** Opening Given information block **

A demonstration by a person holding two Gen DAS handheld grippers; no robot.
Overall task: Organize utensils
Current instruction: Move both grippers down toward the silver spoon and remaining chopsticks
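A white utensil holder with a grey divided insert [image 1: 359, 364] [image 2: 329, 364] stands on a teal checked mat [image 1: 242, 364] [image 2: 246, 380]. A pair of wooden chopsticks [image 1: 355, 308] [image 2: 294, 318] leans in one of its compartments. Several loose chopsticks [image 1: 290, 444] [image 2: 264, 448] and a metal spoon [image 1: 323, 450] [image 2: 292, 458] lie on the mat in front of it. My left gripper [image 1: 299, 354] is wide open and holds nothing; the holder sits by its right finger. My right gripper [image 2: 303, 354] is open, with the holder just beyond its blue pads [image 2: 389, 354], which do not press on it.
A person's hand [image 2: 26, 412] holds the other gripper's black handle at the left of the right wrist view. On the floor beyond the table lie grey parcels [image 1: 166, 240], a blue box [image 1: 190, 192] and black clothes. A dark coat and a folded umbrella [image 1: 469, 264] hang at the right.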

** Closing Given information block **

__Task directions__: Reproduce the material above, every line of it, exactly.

__Task output__:
A demonstration by a person holding two Gen DAS handheld grippers; no robot.
Overall task: Organize utensils
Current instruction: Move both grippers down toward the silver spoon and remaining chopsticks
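A white utensil holder with a grey divided insert [image 1: 359, 364] [image 2: 329, 364] stands on a teal checked mat [image 1: 242, 364] [image 2: 246, 380]. A pair of wooden chopsticks [image 1: 355, 308] [image 2: 294, 318] leans in one of its compartments. Several loose chopsticks [image 1: 290, 444] [image 2: 264, 448] and a metal spoon [image 1: 323, 450] [image 2: 292, 458] lie on the mat in front of it. My left gripper [image 1: 299, 354] is wide open and holds nothing; the holder sits by its right finger. My right gripper [image 2: 303, 354] is open, with the holder just beyond its blue pads [image 2: 389, 354], which do not press on it.
A person's hand [image 2: 26, 412] holds the other gripper's black handle at the left of the right wrist view. On the floor beyond the table lie grey parcels [image 1: 166, 240], a blue box [image 1: 190, 192] and black clothes. A dark coat and a folded umbrella [image 1: 469, 264] hang at the right.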

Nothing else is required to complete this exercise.